Dana Billingsley, a Republican real estate broker sitting with friends at a Starbucks on a weekday in suburban Vestavia Hills, is more open to voting for Jones and said she has taken to Facebook to vent about “Roy Moore being on Jimmy Kimmel” and Sessions being parodied on NBC’s “Saturday Night Live.”

“I like Donald Trump since he loves real estate and isn’t afraid of getting a divorce,” Billingsley said with a laugh. “But I actually haven’t liked Roy Moore since before the allegations. I mean, this is 2017. Come on. The world has changed.” She said she hasn’t followed Jones but knows enough: “What he did on the 16th Street bombing was right.”

Outside of Birmingham and in rural towns to the east — home to massive evangelical churches and family-owned barbecue restaurants that puff black smoke out of chimneys — Moore’s support is heartier, particularly in his home town of Gadsden on the Coosa River.

“I know Roy Moore personally. He’s an easygoing guy, and I don’t believe he did what he’s accused of,” said Michael Newsome, a burly 22-year-old Gadsden-area welder. “I’ve done work at his house, and we all know him as a gentle guy who’s religious.

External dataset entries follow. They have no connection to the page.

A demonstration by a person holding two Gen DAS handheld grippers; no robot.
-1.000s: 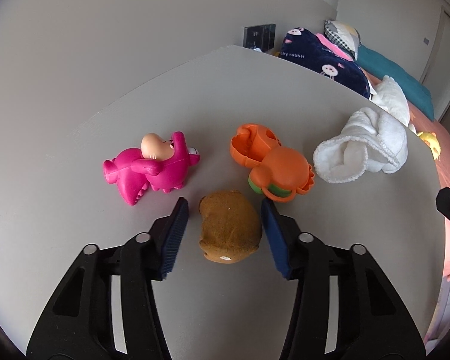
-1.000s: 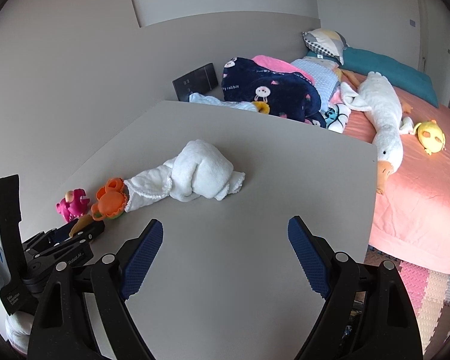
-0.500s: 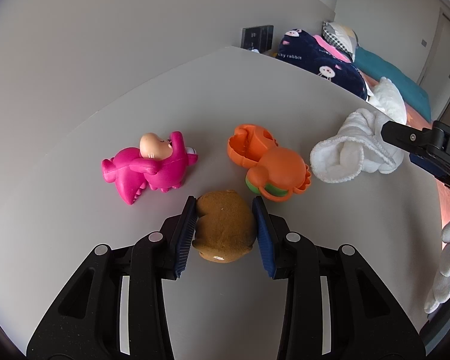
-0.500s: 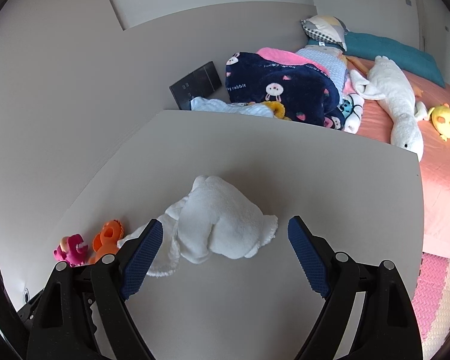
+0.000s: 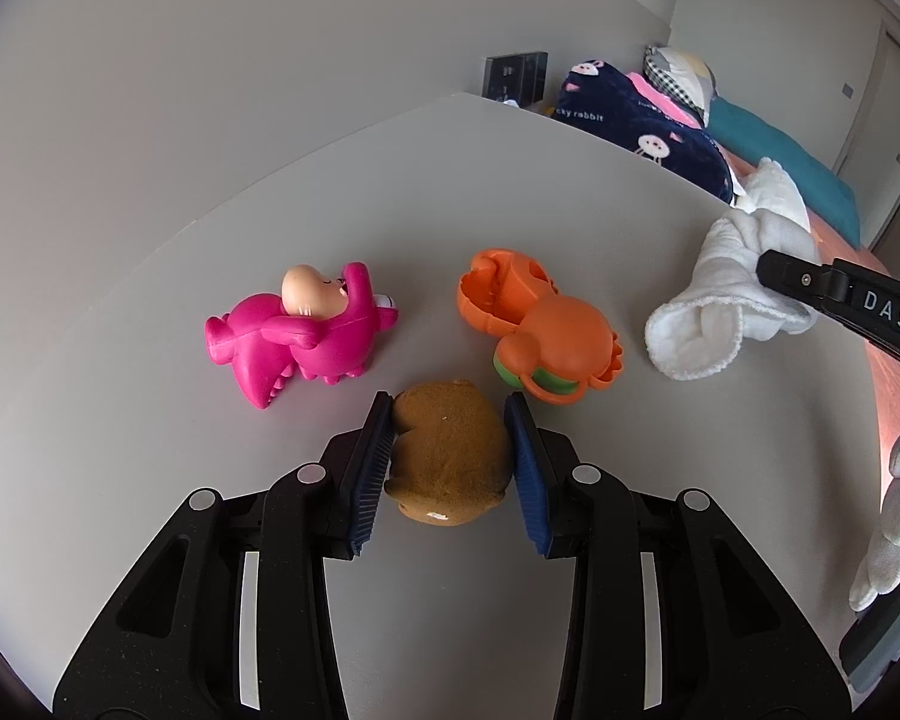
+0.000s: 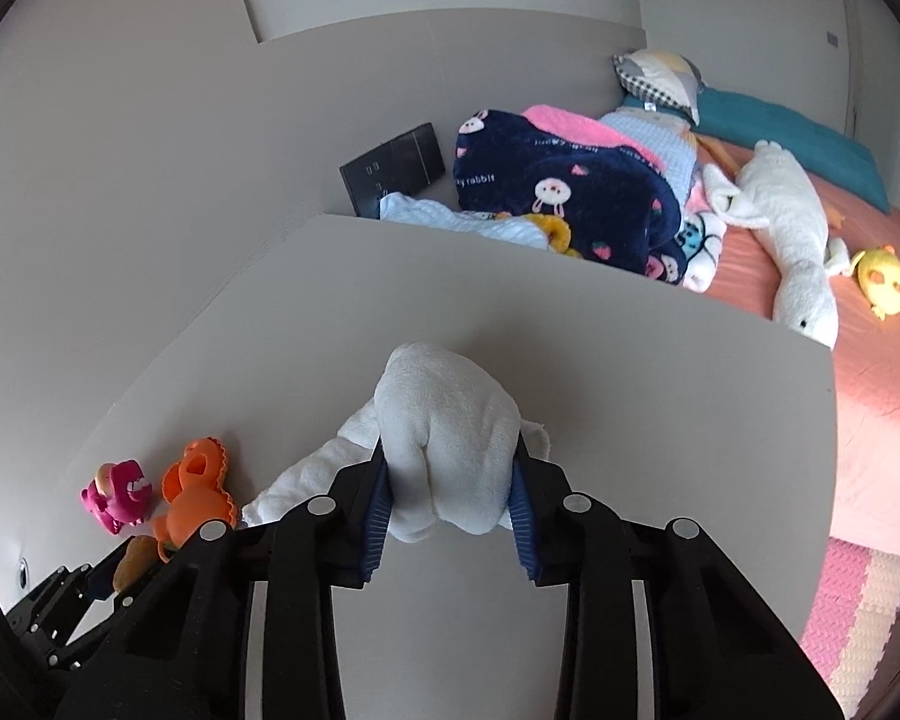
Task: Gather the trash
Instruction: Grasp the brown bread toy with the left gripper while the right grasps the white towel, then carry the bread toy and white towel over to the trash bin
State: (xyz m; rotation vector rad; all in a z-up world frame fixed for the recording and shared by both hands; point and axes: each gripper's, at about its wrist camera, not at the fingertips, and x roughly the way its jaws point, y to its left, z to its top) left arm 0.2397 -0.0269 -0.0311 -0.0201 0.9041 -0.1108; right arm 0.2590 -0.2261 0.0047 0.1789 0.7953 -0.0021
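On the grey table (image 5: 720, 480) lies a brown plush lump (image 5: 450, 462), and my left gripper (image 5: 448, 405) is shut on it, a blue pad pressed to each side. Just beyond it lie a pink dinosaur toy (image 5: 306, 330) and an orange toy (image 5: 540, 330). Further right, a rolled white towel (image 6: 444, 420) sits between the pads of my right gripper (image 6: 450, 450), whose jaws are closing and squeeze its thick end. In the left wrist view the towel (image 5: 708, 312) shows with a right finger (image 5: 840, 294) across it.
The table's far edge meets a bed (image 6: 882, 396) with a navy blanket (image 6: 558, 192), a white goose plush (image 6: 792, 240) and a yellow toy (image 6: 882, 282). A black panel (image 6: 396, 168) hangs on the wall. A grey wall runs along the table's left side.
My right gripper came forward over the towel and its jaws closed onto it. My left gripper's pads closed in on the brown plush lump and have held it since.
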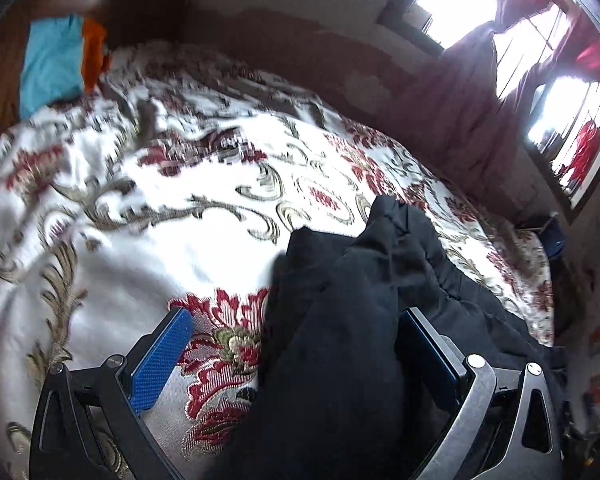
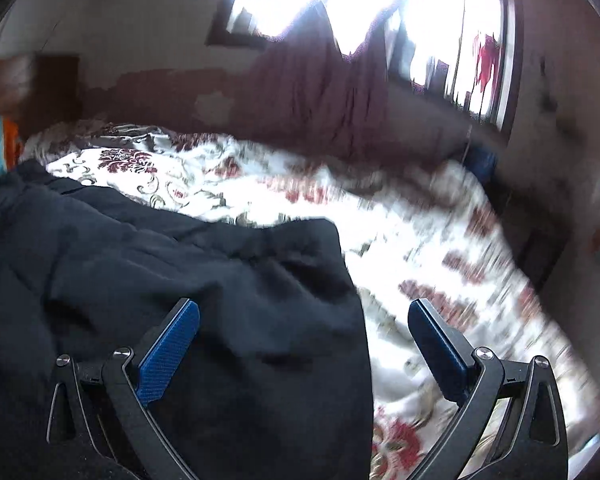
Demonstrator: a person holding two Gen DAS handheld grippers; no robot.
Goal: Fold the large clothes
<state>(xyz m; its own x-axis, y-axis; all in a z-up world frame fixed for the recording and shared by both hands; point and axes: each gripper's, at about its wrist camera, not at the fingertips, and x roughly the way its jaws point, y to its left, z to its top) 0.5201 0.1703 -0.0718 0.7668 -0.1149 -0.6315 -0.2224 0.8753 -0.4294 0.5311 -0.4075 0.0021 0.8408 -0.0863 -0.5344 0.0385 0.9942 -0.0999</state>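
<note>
A big black cloth garment [image 1: 340, 320] is seen lying bunched on a bed with a white cover with red flowers [image 1: 160, 208]. The left gripper [image 1: 296, 340] is held with jaws released, cloth between them. The right gripper [image 2: 304, 332] is spread wide over the garment's edge, gripping nothing.

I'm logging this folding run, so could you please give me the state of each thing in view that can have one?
Left gripper: jaws open, black cloth lying between them.
Right gripper: jaws open, astride the garment's edge.
Black garment: rumpled, unfolded, lying on the bed.
Floral bedspread: spread out, wrinkled.
Curtain: drawn aside.
</note>
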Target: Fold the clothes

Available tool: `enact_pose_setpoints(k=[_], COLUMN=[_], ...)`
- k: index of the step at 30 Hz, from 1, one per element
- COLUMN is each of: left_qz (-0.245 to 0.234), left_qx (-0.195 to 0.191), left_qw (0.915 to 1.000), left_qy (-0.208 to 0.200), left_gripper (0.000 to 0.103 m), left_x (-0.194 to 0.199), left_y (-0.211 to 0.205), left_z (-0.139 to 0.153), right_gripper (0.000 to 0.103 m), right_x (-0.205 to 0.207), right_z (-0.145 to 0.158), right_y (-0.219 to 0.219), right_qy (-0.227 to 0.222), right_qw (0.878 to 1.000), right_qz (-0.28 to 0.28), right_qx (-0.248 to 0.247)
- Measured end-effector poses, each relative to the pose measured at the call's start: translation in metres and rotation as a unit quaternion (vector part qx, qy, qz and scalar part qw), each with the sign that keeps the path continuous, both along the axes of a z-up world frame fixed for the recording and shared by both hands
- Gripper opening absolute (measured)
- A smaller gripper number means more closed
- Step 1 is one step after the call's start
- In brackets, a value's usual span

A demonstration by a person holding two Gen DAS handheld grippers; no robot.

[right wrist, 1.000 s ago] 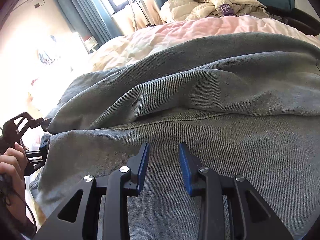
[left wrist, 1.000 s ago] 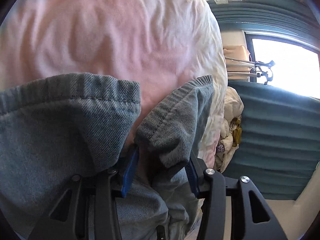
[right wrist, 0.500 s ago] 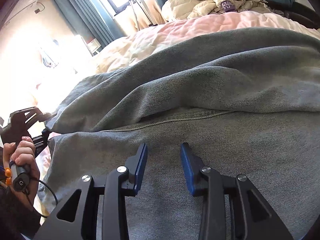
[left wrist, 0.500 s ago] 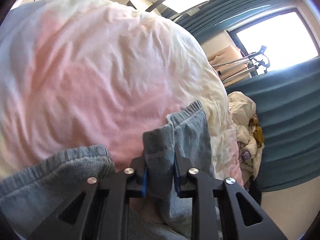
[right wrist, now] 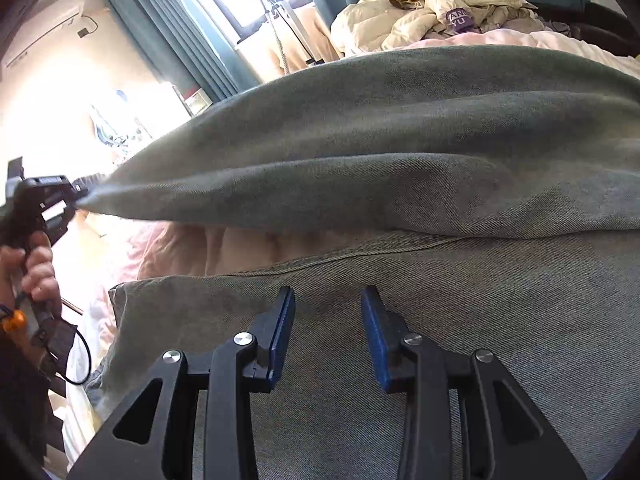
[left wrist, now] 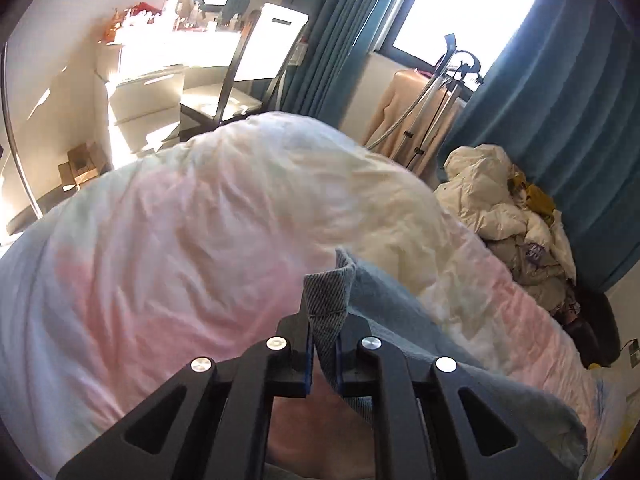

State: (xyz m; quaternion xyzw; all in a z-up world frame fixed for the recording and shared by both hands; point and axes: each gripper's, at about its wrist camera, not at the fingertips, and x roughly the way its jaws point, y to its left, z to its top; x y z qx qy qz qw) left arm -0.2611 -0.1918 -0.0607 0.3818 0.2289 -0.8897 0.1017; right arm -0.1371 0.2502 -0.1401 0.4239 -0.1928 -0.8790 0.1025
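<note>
White letters on a purple patch (right wrist: 457,16) in the pile of clothes (right wrist: 432,8), upper right of the right wrist view, read roughly "AN" over "YU"; the rest is illegible

Faded grey-blue denim garment (right wrist: 420,168), fine twill weave, lighter stitched seam. Pink-and-white blotchy bedcover (left wrist: 180,240), creamy twd far end. Teal curtains (left wrist: 560,120), vert. pleats. Cream puffy jacket (left wrist: 488,196) w/ mustard-yellow cloth (left wrist: 536,196) on top. Black gripper frames, blue pads: left gripper (left wrist: 323,344), right gripper (right wrist: 328,332).
</note>
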Motion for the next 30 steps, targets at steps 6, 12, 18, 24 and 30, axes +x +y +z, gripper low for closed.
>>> enact_pose_setpoints(k=[6,12,18,24,30], left_qz=[0.022,-0.018,-0.072,-0.076,-0.118], left_qx=[0.041,0.036,-0.095,-0.133,-0.146], left_qw=[0.9958,0.9944,0.9904,0.9878,0.9823], left_qy=[-0.079,-0.098,-0.071,-0.028,-0.001], left_gripper=[0.008,0.013,0.015,0.016,0.016], left_x=[0.017,0.032,0.089,0.149,0.185], left_y=[-0.010,-0.002,0.040,0.084,0.133], left_z=[-0.065,-0.045,-0.008,0.016,0.026], right_gripper=[0.034,0.034,0.034,0.034,0.034], right_x=[-0.005,-0.003,0.006,0.013,0.052], right_z=[0.002,-0.001,0.001,0.019,0.059], right_y=[-0.012,-0.012,-0.018,-0.020,0.018], right_qy=[-0.003,-0.004,0.006,0.025,0.055], right_qw=[1.000,1.000,0.999,0.998,0.995], right_qz=[-0.006,-0.013,-0.015,-0.025,-0.066], right_qx=[0.022,0.022,0.032,0.056,0.051])
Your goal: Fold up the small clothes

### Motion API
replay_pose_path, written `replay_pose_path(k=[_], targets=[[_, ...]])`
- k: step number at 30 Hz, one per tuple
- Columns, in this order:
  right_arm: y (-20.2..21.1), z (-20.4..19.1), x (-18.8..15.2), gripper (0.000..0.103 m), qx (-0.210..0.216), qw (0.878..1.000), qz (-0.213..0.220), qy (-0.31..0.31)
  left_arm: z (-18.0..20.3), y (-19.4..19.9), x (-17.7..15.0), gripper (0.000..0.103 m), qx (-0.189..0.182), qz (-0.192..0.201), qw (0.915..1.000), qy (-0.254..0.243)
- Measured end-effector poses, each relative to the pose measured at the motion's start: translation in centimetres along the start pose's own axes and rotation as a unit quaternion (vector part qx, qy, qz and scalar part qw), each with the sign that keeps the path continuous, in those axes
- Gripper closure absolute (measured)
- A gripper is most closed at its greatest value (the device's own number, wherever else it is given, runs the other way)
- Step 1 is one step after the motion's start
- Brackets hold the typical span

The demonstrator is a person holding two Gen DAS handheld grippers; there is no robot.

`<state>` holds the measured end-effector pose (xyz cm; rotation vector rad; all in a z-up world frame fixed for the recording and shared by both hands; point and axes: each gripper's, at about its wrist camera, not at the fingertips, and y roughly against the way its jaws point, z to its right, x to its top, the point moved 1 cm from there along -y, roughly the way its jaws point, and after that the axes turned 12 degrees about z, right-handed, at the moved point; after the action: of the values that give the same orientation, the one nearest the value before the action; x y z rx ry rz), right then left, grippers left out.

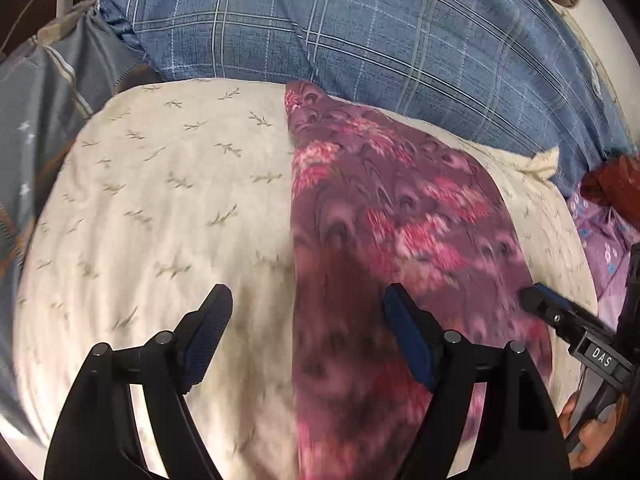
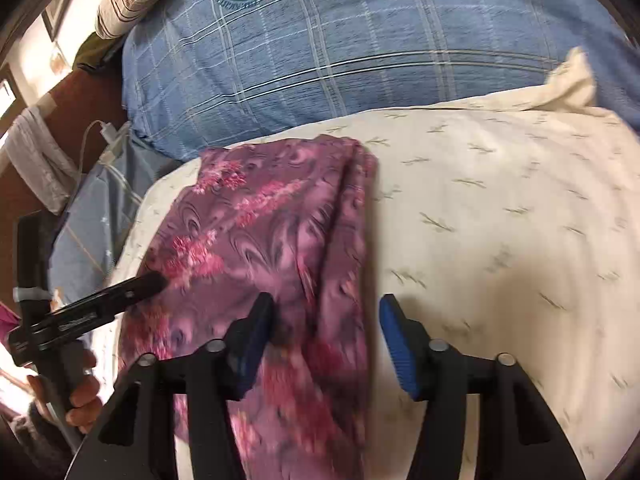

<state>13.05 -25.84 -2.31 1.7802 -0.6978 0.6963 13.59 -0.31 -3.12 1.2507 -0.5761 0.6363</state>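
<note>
Nearest to us, our left gripper stands with its black jaws spread wide and nothing pinched between the ribbed blue pads. It straddles the long edge of the purple, pink-flowered thin garment, one finger over bare cloth, the other over the print. Our right gripper is likewise parted and empty. In its own view the inner finger hangs over the garment's other long edge and the outer one over the cover beside it. We judge both pairs have let go so that a fresh fold can settle flat, though blur near the fingertips leaves us unsure whether either pad brushes the fabric.

Between and just beyond the two grippers the garment lies as a long, narrow folded strip, running away from us. It seems doubled lengthwise, with a layered ridge along the side by the right gripper. It rests on the cream pillow-like cushion with small grey sprig motifs, which serves as a soft, raised folding surface.

Past the far end of the strip, well beyond the fingertips, lies the blue checked quilt with a round crest printed on it. Off beyond the right gripper's outer side, more lilac printed cloth sits, perhaps waiting its turn.
</note>
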Motion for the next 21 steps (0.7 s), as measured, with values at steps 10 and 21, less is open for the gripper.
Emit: replay_pose_path(k=[10, 21], targets=[[6.8, -1.6, -2.3, 0.015, -0.067, 0.997, 0.020, 0.027, 1.4, 5.1, -3.7, 0.024, 0.033, 0.002, 0.9978, -0.058], [8.5, -0.4, -4.6, 0.015, -0.007, 1.000, 0.012, -0.023, -3.6, 6.9, -5.0, 0.024, -0.037, -0.063, 0.9895, 0.125]])
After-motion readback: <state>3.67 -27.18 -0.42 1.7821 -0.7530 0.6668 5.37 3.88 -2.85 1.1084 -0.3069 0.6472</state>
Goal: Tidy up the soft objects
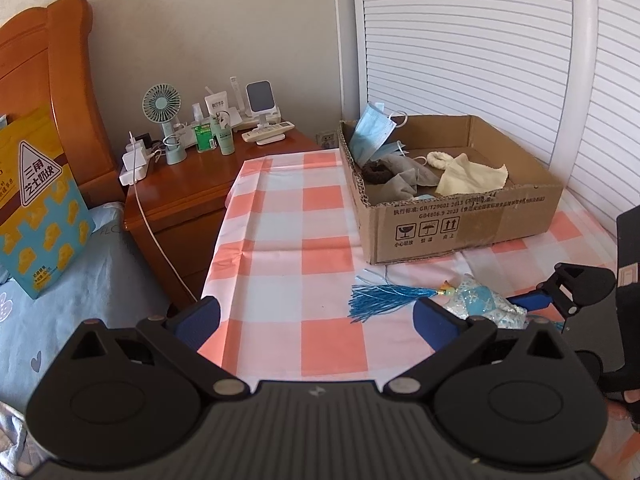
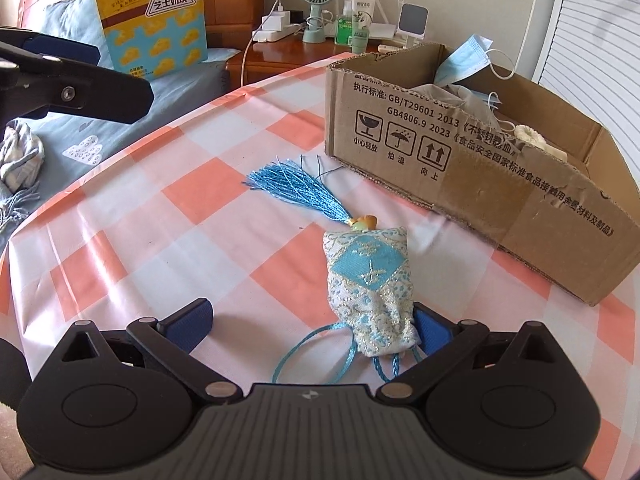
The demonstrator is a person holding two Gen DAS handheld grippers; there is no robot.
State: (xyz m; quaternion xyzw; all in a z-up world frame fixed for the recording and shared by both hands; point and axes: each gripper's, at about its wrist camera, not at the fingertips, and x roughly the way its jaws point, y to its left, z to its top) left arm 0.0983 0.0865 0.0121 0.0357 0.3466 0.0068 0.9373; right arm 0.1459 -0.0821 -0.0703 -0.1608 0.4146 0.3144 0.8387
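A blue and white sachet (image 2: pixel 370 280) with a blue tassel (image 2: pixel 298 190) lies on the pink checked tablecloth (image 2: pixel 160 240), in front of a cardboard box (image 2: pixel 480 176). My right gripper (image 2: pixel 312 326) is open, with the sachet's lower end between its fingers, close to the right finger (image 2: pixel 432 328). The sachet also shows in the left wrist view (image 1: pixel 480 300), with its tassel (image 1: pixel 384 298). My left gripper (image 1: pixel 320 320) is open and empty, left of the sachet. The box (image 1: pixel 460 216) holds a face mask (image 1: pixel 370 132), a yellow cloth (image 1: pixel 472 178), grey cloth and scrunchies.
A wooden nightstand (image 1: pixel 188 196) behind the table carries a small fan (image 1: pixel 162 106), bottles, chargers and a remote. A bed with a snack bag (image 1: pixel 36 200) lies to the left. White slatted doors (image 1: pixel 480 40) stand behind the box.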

Honestly, in good faith, I truly believe him.”

Ava Lyles, a 71-year-old grandmother who leans Republican, echoed him as she picked up Christmas gifts at the Gadsden Mall — the same mall Moore frequented when he was a young district attorney and where several of his accusers say he engaged them.

“I’m for Moore,” Lyles said. “Whatever happened in the past is now in the past, and God forgives us all.” She dismissed the suggestion that the race has stirred debates about the state’s character.

“Oh, please. Haven’t we always been bad, like cousins marrying cousins? That’s not true, but people say what they want to say. Always have judged us,” Lyles said.

Otis Dupree, a 53-year-old retired chicken-plant worker who works part time at the Burger King in Gadsden, said he is “disgusted” with the city’s embrace of Moore.

“The way I see it is white folks stick with him; that’s pretty much what’s going on,” Dupree said. “People in Alabama are going along with it — and it’s messed up.”

More than 100 miles southwest on the state’s flagship campus — the University of Alabama in Tuscaloosa — hundreds of students in athletic clothing and T-shirts stream out of dorm buildings and sorority mansions across the street from the school’s beloved Bryant-Denny Stadium.

As with the men and women in Vestavia Hills, many of them are financially stable and white — and Republican in a cultural sense as much as ideologically. They see themselves as Alabama’s future and are eager to define it.

Roy Moore isn’t part of that plan, according to Ella Jernigan, a 19-year-old Republican student who’s studying marketing.

“My family had been friends with Luther Strange for years,” Jernigan said on her way to a meeting. “I thought that was where we were as a state. I can’t stand us getting pinned now as rednecks or uneducated.”

She added, “Every time you think we’re going forward, something like Roy Moore sets us back.”

Tim Booth, a 52-year-old construction worker on campus, however, had no such angst over Moore. Chewing tobacco and wearing a camouflage hunting cap, Booth said Tuesday’s vote was more of a rebuff to the state’s critics than a reckoning for its residents.

“People can see us the way they want to,” Booth said. “It’s like the way we look at California: They should be their own little country.”